Please write out, exactly, every line of the listing from its first line through the one that includes "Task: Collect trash".
-=-=-
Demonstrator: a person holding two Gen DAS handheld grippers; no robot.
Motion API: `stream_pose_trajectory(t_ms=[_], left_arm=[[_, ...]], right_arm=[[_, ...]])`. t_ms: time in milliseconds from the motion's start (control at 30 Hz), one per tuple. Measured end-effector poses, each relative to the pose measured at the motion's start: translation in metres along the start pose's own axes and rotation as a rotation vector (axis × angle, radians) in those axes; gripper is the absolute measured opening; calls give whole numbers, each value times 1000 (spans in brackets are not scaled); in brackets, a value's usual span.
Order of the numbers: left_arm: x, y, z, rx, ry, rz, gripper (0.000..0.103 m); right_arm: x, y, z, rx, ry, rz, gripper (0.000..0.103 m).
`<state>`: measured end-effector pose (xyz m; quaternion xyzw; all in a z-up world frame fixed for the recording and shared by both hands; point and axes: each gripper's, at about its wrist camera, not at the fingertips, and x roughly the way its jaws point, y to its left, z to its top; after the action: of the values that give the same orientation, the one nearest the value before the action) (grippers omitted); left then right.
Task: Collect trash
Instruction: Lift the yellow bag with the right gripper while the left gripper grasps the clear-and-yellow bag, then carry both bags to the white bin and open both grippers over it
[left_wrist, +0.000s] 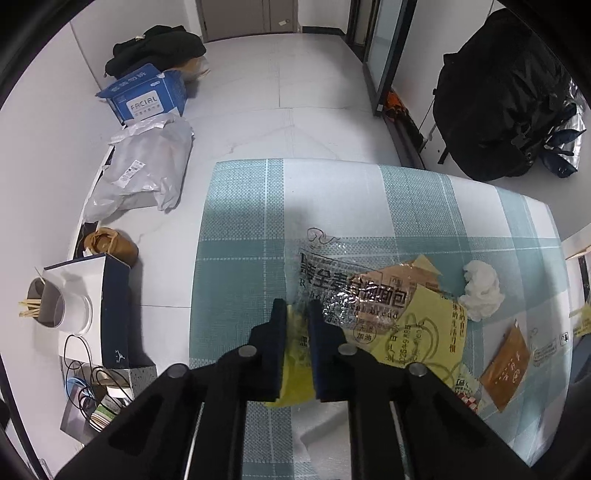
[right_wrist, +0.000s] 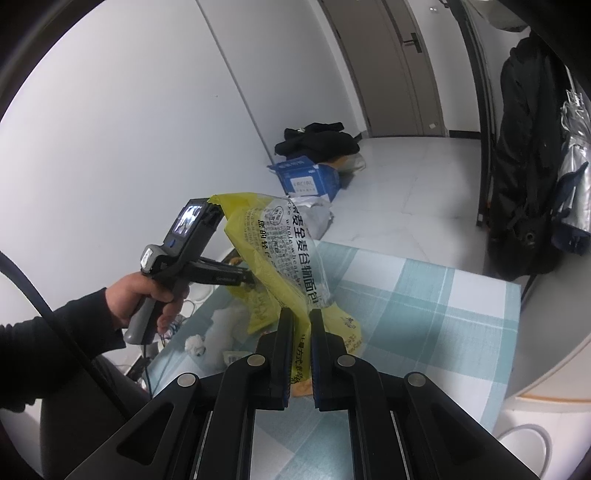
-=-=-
Solved exercise:
Demonstrator: a person holding two Gen DAS handheld grippers; no robot.
Motion API: `stream_pose_trajectory(t_ms=[_], left_arm=[[_, ...]], right_arm=[[_, ...]])`. t_ms: time in milliseconds from the motion's start (control at 30 Hz), one per tuple. Measured end-effector poses, each relative to the pose measured at the motion's start: translation in metres along the start pose's own axes and rotation as a rotation vector (axis × angle, radians) in those axes; gripper is the absolute measured opening; calls give whole numbers, each value times 1000 (spans in brackets are not scaled); in brackets, a value's usual span.
Order of the numbers: left_arm: x, y, z, rx, ry, rz, gripper (0.000..0.103 m); right_arm: x, y, z, rx, ry, rz, gripper (0.000..0.103 m).
`<state>`: measured end-effector pose (xyz m; quaternion xyzw; all in a z-up world frame fixed for the recording and shared by both hands; point and axes: each gripper's, at about its wrist camera, not at the fingertips, and x roughly the way its jaws point, y to its left, z to its top; after the action: of the values that give the same orientation, the one nearest the value before the action) (grippers omitted); left then right.
Task: Collect trash

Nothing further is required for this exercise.